● **YOUR ASSIGNMENT**
Print all of the data below exactly as it appears, leaving out every image.

● **GIVEN INFORMATION**
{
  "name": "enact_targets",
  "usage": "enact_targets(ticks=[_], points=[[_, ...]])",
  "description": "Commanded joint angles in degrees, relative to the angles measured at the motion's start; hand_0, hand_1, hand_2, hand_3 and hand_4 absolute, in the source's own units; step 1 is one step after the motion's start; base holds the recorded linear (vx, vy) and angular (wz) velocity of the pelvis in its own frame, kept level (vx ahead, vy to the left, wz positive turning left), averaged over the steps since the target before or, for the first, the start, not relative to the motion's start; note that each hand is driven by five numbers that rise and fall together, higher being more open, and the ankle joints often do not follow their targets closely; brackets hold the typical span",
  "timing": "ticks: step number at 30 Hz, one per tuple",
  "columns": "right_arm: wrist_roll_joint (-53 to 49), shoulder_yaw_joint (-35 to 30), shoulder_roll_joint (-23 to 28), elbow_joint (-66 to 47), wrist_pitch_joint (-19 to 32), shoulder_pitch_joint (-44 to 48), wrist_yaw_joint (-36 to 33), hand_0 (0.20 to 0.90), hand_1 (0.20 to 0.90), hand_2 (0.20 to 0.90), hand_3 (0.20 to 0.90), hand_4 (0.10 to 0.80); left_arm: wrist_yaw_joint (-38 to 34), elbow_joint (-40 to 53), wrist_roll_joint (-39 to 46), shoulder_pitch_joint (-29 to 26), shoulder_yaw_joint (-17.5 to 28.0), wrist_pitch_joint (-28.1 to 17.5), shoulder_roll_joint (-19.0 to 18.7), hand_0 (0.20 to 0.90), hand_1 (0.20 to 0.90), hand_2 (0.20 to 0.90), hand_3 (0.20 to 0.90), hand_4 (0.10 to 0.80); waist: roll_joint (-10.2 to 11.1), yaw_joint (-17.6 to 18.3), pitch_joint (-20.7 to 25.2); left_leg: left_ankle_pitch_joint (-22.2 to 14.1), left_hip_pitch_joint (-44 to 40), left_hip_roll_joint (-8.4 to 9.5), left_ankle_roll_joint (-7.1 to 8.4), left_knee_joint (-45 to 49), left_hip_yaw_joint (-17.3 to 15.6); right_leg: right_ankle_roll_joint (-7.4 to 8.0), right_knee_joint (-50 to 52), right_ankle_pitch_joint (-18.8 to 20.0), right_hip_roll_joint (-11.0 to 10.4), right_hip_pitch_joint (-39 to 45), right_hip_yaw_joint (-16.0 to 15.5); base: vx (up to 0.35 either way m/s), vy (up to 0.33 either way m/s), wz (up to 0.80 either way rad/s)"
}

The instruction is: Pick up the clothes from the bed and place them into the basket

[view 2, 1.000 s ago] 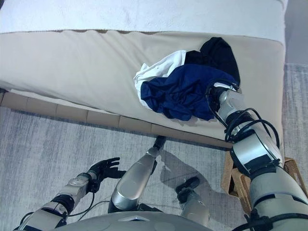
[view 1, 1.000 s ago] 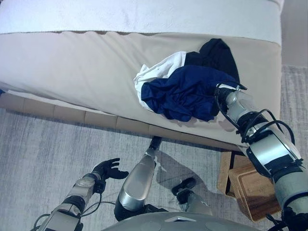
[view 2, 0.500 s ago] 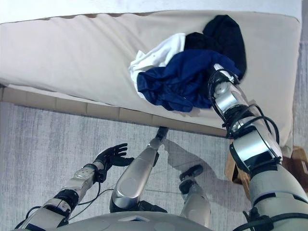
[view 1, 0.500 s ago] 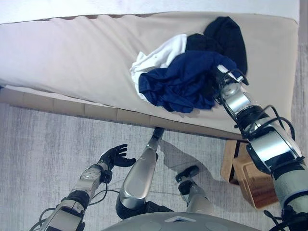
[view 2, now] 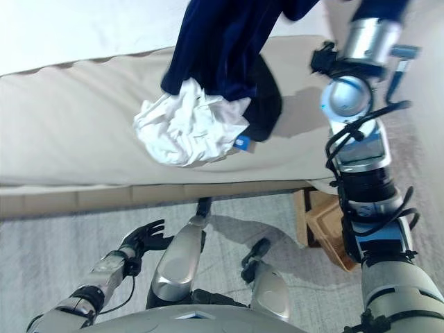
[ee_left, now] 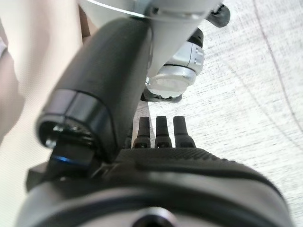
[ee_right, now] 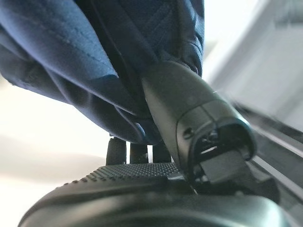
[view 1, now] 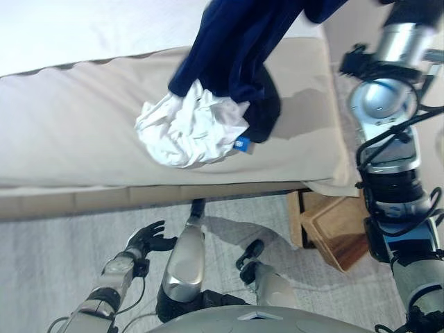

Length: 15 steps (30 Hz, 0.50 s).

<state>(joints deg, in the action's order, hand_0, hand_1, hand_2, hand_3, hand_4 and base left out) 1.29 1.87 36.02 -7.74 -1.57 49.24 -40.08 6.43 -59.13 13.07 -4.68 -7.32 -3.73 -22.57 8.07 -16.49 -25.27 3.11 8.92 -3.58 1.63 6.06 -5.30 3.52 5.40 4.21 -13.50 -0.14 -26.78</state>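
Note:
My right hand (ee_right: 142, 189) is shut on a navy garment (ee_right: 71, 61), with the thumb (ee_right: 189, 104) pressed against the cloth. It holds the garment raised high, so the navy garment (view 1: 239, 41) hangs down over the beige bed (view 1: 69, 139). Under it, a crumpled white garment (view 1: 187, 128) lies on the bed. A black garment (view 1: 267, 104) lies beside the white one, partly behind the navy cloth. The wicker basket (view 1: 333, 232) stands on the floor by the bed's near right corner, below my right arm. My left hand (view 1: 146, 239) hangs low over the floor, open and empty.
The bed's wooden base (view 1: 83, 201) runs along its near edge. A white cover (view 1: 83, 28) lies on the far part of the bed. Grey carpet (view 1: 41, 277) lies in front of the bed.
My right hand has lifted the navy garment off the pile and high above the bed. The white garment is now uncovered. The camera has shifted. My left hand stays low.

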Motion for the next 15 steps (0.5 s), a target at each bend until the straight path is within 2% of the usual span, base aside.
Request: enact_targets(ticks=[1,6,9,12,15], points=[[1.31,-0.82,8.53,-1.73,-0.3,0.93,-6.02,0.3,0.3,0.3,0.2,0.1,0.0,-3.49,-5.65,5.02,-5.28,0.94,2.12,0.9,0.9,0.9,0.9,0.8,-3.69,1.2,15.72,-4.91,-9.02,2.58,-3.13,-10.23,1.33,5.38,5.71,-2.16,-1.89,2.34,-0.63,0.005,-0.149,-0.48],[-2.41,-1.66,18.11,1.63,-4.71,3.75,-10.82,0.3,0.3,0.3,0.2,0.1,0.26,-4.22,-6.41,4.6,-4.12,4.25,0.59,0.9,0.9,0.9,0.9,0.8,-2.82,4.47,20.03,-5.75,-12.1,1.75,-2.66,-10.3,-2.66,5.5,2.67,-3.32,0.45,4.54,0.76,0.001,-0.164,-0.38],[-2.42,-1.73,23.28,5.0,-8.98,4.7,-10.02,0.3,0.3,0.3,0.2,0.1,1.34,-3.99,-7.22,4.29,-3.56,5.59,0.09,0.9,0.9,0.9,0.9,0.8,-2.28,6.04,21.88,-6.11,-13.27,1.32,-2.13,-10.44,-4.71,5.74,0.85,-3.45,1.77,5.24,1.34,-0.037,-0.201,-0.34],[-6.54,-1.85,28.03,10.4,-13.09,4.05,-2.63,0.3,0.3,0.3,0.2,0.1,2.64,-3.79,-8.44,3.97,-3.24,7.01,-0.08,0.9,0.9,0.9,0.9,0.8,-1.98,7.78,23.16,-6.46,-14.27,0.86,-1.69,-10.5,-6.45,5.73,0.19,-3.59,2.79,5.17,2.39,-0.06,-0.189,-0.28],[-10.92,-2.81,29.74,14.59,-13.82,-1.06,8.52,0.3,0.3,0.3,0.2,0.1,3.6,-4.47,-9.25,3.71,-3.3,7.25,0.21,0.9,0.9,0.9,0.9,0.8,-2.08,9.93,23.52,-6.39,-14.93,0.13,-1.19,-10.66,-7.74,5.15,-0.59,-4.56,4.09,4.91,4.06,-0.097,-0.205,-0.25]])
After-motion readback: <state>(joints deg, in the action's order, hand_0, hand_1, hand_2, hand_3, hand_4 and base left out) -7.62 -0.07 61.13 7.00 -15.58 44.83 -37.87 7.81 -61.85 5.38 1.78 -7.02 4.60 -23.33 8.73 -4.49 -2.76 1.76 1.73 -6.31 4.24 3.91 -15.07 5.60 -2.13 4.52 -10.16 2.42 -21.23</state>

● **RESULT OF THE EXERCISE**
{
  "name": "enact_targets",
  "usage": "enact_targets(ticks=[_], points=[[_, ...]])",
  "description": "Commanded joint angles in degrees, relative to the angles measured at the motion's start; hand_0, hand_1, hand_2, hand_3 and hand_4 absolute, in the source's own units; step 1 is one step after the motion's start; base holds the recorded linear (vx, vy) and angular (wz) velocity of the pelvis in its own frame, kept level (vx ahead, vy to the left, wz positive turning left), averaged over the steps since the target before or, for the first, the start, not relative to the motion's start; note that each hand is driven by five numbers that rise and fall together, higher being more open, and the ankle joints often do not follow their targets closely; brackets hold the typical span",
  "timing": "ticks: step number at 30 Hz, one per tuple",
  "columns": "right_arm: wrist_roll_joint (-53 to 49), shoulder_yaw_joint (-35 to 30), shoulder_roll_joint (-23 to 28), elbow_joint (-66 to 47), wrist_pitch_joint (-19 to 32), shoulder_pitch_joint (-44 to 48), wrist_yaw_joint (-36 to 33), hand_0 (0.20 to 0.90), hand_1 (0.20 to 0.90), hand_2 (0.20 to 0.90), hand_3 (0.20 to 0.90), hand_4 (0.10 to 0.80); left_arm: wrist_yaw_joint (-38 to 34), elbow_joint (-40 to 53), wrist_roll_joint (-39 to 46), shoulder_pitch_joint (-29 to 26), shoulder_yaw_joint (-17.5 to 28.0), wrist_pitch_joint (-28.1 to 17.5), shoulder_roll_joint (-19.0 to 18.7), hand_0 (0.20 to 0.90), hand_1 (0.20 to 0.90), hand_2 (0.20 to 0.90), hand_3 (0.20 to 0.90), hand_4 (0.10 to 0.80); waist: roll_joint (-10.2 to 11.1), yaw_joint (-17.6 to 18.3), pitch_joint (-20.7 to 25.2); left_leg: left_ankle_pitch_joint (-22.2 to 14.1), left_hip_pitch_joint (-44 to 40), left_hip_roll_joint (-8.4 to 9.5), left_ankle_roll_joint (-7.1 to 8.4), left_knee_joint (-45 to 49), left_hip_yaw_joint (-17.3 to 15.6); right_leg: right_ankle_roll_joint (-7.4 to 8.0), right_knee_joint (-50 to 52), right_ankle_pitch_joint (-18.8 to 20.0), right_hip_roll_joint (-11.0 to 10.4), right_hip_pitch_joint (-39 to 45), right_hip_yaw_joint (-16.0 to 15.5); base: vx (up to 0.35 either way m/s), vy (up to 0.33 either way m/s), wz (up to 0.80 either way rad/s)"
}

The instruction is: Pick up the clothes from the bed and place them into the basket

[view 2, 1.000 s ago] 
[view 1, 1.000 s ago] 
[view 2, 0.500 s ago] 
[view 1, 0.500 s ago] 
[view 2, now] 
[ee_left, now] 
[ee_right, now] 
[view 1, now] 

Length: 15 steps (30 Hz, 0.50 s).

<state>(joints deg, in the action's order, hand_0, hand_1, hand_2, hand_3, hand_4 and base left out) 1.29 1.87 36.02 -7.74 -1.57 49.24 -40.08 6.43 -59.13 13.07 -4.68 -7.32 -3.73 -22.57 8.07 -16.49 -25.27 3.11 8.92 -3.58 1.63 6.06 -5.30 3.52 5.40 4.21 -13.50 -0.14 -26.78</state>
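Note:
My right hand (ee_right: 142, 189) is shut on a navy garment (ee_right: 71, 61), with the thumb (ee_right: 189, 104) pressed against the cloth. It holds the garment raised high, so the navy garment (view 1: 239, 41) hangs down over the beige bed (view 1: 69, 139). Under it, a crumpled white garment (view 1: 187, 128) lies on the bed. A black garment (view 1: 267, 104) lies beside the white one, partly behind the navy cloth. The wicker basket (view 1: 333, 232) stands on the floor by the bed's near right corner, below my right arm. My left hand (view 1: 146, 239) hangs low over the floor, open and empty.
The bed's wooden base (view 1: 83, 201) runs along its near edge. A white cover (view 1: 83, 28) lies on the far part of the bed. Grey carpet (view 1: 41, 277) lies in front of the bed.
My right hand has lifted the navy garment off the pile and high above the bed. The white garment is now uncovered. The camera has shifted. My left hand stays low.
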
Motion for the next 15 steps (0.5 s), a target at each bend until the straight path is within 2% of the usual span, base aside.
Request: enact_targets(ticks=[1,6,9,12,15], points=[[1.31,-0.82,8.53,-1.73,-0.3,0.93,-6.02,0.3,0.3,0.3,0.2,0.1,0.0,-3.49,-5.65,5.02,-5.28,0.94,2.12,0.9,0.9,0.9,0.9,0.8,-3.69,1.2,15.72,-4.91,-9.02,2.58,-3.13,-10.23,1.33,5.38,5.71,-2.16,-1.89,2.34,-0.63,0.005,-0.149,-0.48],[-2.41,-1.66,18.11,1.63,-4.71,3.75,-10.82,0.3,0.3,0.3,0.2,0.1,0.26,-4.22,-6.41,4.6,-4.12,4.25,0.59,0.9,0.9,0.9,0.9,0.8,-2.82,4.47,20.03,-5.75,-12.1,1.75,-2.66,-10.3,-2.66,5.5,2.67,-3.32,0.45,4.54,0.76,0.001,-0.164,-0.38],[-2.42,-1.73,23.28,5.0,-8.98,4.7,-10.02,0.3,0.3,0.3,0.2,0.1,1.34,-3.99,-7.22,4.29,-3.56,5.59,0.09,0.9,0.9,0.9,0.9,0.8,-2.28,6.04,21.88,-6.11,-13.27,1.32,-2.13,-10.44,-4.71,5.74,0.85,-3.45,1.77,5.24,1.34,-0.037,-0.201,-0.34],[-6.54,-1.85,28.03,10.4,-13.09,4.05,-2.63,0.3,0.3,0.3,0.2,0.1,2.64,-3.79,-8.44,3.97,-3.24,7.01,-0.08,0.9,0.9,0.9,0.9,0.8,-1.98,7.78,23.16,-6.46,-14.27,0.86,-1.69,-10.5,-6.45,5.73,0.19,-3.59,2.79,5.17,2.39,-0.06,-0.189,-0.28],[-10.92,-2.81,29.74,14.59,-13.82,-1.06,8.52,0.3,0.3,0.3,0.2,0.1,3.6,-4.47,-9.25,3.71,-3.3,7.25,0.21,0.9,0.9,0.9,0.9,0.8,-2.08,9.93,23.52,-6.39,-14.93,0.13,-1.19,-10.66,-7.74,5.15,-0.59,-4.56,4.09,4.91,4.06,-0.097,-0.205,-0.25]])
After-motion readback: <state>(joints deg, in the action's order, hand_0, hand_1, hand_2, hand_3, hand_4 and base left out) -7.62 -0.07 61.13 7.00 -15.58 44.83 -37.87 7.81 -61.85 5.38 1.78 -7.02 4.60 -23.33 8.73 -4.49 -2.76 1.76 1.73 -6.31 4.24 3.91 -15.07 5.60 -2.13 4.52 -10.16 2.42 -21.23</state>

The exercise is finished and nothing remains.